Ich will nicht gesund werden, ich will trotzdem irgendwie Unruhe verbreiten und das ein Leben lang. Gut, das mit dem Trinken von Alkohol, das vertrag ich nicht so optimal, aber lasst mir mein Alprazolam.

Ich will meine Sehnsüchte haben, träumen und kämpfen. Gut, es kommen wieder die schlimmen Tage. Verdammt, das gehört doch auch dazu. Aber lasst mich sein, was ich bin: ein Ostälbler, der von Hölderlin, Che Guevera träumt und die Königsbronner Dickköpfe einfach mag.

Sterben muss ich auch, das sehe ich ein, aber noch ein bisschen Leben vorher, gerne auch mit Potenz. Vielleicht hilft mir weiterhin ein schwäbischer Jesus: Die langen Haare hat er, der Esel ist heute ein Motorrad und er hat mehr Jünger als zwölf Jünger, nicht mit Zelten sondern mit Wohnwägen, dafür auch nicht mit Manna. Zimmermann ist er, das weiß ich, von seiner Zivi Zeit.
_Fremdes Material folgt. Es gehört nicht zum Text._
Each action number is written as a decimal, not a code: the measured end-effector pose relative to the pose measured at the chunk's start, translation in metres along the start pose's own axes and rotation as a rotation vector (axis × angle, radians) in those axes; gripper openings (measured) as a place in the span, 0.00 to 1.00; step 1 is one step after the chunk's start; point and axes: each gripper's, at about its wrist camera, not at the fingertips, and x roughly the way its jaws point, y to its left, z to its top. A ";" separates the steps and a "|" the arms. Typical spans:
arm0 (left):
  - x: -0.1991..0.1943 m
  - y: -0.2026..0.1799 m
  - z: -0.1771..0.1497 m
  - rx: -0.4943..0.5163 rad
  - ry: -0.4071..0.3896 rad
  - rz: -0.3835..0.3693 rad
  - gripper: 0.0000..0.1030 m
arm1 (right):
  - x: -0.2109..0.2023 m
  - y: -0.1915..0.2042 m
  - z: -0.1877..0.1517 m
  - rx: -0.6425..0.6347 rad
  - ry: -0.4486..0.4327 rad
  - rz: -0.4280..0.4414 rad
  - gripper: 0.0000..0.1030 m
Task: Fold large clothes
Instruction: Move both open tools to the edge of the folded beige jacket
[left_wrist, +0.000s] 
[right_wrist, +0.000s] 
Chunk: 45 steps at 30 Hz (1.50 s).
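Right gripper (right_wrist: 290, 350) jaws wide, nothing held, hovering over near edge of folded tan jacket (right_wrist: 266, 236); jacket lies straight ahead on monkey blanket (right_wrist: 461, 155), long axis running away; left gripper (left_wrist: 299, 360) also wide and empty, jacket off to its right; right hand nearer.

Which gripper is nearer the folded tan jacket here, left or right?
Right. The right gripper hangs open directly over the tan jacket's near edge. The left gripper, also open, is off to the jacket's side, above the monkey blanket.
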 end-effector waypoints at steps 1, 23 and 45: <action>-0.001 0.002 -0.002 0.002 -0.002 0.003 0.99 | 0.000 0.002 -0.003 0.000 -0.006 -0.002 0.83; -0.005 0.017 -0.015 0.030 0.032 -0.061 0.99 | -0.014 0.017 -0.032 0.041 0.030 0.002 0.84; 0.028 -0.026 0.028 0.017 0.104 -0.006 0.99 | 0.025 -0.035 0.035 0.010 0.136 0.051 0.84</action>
Und Schuld an allem hat natürlich der Chefarzt der Psychiatrie Heidenheim und eine Begegnung und Kuss, die den Kampfgeist recht nachhaltig erweckte oder war es die Rindsroulade mit weißem Speck beim Kochtraining.

In der Psychiatrie ist alles möglich, sagte mein Ex Niedergelassener und grüßt mir kleine Augen, die seine Überarbeitung signalisieren.

Geschrieben zum Geburtstag des "Jesus" von der Ostalb und zur Warnung an die Bürokratie.

Noch was zum Schluss. Viel ist von Hölderlin zurück geblieben. Bei allem Streit vergesst nicht den Hölderlinturm und die Mauer davor, die immer noch ein Treffpunkt für Liebende ist.